What this task involves: The output must be the data, printed exactly as written.

********

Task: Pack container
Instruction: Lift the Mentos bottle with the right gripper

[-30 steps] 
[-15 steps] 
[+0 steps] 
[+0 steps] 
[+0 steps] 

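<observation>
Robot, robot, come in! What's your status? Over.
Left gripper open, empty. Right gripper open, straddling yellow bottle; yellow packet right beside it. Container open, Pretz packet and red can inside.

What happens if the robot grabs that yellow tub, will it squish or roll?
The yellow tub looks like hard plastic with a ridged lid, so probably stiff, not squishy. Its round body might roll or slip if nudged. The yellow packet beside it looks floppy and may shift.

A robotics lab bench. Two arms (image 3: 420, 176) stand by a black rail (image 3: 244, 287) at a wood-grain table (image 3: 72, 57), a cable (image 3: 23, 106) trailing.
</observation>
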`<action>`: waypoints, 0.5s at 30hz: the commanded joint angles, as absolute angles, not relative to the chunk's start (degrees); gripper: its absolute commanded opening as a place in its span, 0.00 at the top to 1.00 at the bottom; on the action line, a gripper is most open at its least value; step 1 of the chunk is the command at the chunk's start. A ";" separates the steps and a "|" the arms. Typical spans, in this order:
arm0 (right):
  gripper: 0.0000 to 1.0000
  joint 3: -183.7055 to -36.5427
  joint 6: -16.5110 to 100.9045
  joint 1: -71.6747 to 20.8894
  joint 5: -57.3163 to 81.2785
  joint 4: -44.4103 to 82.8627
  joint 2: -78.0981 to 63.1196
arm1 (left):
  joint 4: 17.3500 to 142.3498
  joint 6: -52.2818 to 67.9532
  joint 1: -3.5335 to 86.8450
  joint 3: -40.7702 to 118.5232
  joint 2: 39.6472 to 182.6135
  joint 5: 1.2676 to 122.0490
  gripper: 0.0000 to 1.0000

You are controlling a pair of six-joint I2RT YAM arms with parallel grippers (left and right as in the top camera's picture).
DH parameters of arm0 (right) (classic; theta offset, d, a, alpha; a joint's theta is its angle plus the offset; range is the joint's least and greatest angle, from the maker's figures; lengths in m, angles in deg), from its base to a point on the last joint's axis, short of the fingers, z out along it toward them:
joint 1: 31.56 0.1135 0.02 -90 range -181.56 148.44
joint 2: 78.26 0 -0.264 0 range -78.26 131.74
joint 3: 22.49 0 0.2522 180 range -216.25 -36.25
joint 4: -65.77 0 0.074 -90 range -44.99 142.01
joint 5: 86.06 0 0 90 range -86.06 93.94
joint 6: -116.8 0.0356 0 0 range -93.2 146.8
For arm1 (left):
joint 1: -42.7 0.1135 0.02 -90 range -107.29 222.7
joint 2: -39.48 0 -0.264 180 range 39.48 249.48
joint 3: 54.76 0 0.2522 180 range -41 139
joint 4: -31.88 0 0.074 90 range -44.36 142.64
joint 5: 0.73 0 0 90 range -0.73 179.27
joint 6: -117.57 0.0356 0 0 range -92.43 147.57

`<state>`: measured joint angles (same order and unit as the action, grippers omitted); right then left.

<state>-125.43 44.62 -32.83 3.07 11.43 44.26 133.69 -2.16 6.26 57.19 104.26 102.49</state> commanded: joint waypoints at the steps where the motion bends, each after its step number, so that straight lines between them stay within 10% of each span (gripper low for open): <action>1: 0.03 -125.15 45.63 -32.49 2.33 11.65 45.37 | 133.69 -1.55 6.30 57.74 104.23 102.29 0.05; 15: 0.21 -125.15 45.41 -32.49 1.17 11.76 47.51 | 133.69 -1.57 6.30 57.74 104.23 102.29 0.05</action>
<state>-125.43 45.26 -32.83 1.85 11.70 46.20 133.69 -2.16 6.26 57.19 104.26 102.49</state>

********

Reply:
Task: Pack container
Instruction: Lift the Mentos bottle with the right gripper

[-30 steps] 
[-15 steps] 
[+0 steps] 
[+0 steps] 
[+0 steps] 

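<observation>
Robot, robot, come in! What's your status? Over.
Left gripper open, empty. Right gripper open, straddling yellow bottle; yellow packet right beside it. Container open, Pretz packet and red can inside.

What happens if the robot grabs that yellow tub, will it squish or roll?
The yellow tub looks like hard plastic with a ridged lid, so probably stiff, not squishy. Its round body might roll or slip if nudged. The yellow packet beside it looks floppy and may shift.

A robotics lab bench. Two arms (image 3: 420, 176) stand by a black rail (image 3: 244, 287) at a wood-grain table (image 3: 72, 57), a cable (image 3: 23, 106) trailing.
</observation>
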`<action>`: waypoints, 0.5s at 30hz: the commanded joint angles, as absolute angles, not relative to the chunk's start (degrees); gripper: its absolute commanded opening as a place in its span, 0.00 at the top to 1.00 at the bottom; on the action line, a gripper is most open at its least value; step 1 of the chunk is the command at the chunk's start. A ";" separates the steps and a "|" the arms. Typical spans, in this order:
arm0 (right):
  gripper: 0.0000 to 1.0000
  joint 3: -183.7055 to -36.5427
  joint 6: -16.5110 to 100.9045
  joint 1: -71.6747 to 20.8894
  joint 5: -57.3163 to 81.2785
  joint 4: -44.4103 to 82.8627
  joint 2: -78.0981 to 63.1196
arm1 (left):
  joint 4: 17.3500 to 142.3498
  joint 6: -52.2818 to 67.9532
  joint 1: -3.5335 to 86.8450
  joint 3: -40.7702 to 118.5232
  joint 2: 39.6472 to 182.6135
  joint 5: 1.2676 to 122.0490
  gripper: 0.0000 to 1.0000

You are controlling a pair of six-joint I2RT YAM arms with parallel grippers (left and right as in the top camera's picture).
DH parameters of arm0 (right) (classic; theta offset, d, a, alpha; a joint's theta is its angle plus the offset; range is the joint's least and greatest angle, from the maker's figures; lengths in m, angles in deg), from its base to a point on the last joint's axis, short of the fingers, z out along it toward them:
joint 1: 31.56 0.1135 0.02 -90 range -181.56 148.44
joint 2: 78.26 0 -0.264 0 range -78.26 131.74
joint 3: 22.49 0 0.2522 180 range -216.25 -36.25
joint 4: -65.77 0 0.074 -90 range -44.99 142.01
joint 5: 86.06 0 0 90 range -86.06 93.94
joint 6: -116.8 0.0356 0 0 range -93.2 146.8
For arm1 (left):
joint 1: -42.7 0.1135 0.02 -90 range -107.29 222.7
joint 2: -39.48 0 -0.264 180 range 39.48 249.48
joint 3: 54.76 0 0.2522 180 range -41 139
joint 4: -31.88 0 0.074 90 range -44.36 142.64
joint 5: 0.73 0 0 90 range -0.73 179.27
joint 6: -117.57 0.0356 0 0 range -92.43 147.57

`<state>`: measured joint angles (same order and unit as the action, grippers omitted); right then left.

<state>-125.43 44.62 -32.83 3.07 11.43 44.26 133.69 -2.16 6.26 57.19 104.26 102.49</state> commanded: joint waypoints at the steps where the motion bends, each after its step number, so that straight lines between them stay within 10% of each span (gripper low for open): <action>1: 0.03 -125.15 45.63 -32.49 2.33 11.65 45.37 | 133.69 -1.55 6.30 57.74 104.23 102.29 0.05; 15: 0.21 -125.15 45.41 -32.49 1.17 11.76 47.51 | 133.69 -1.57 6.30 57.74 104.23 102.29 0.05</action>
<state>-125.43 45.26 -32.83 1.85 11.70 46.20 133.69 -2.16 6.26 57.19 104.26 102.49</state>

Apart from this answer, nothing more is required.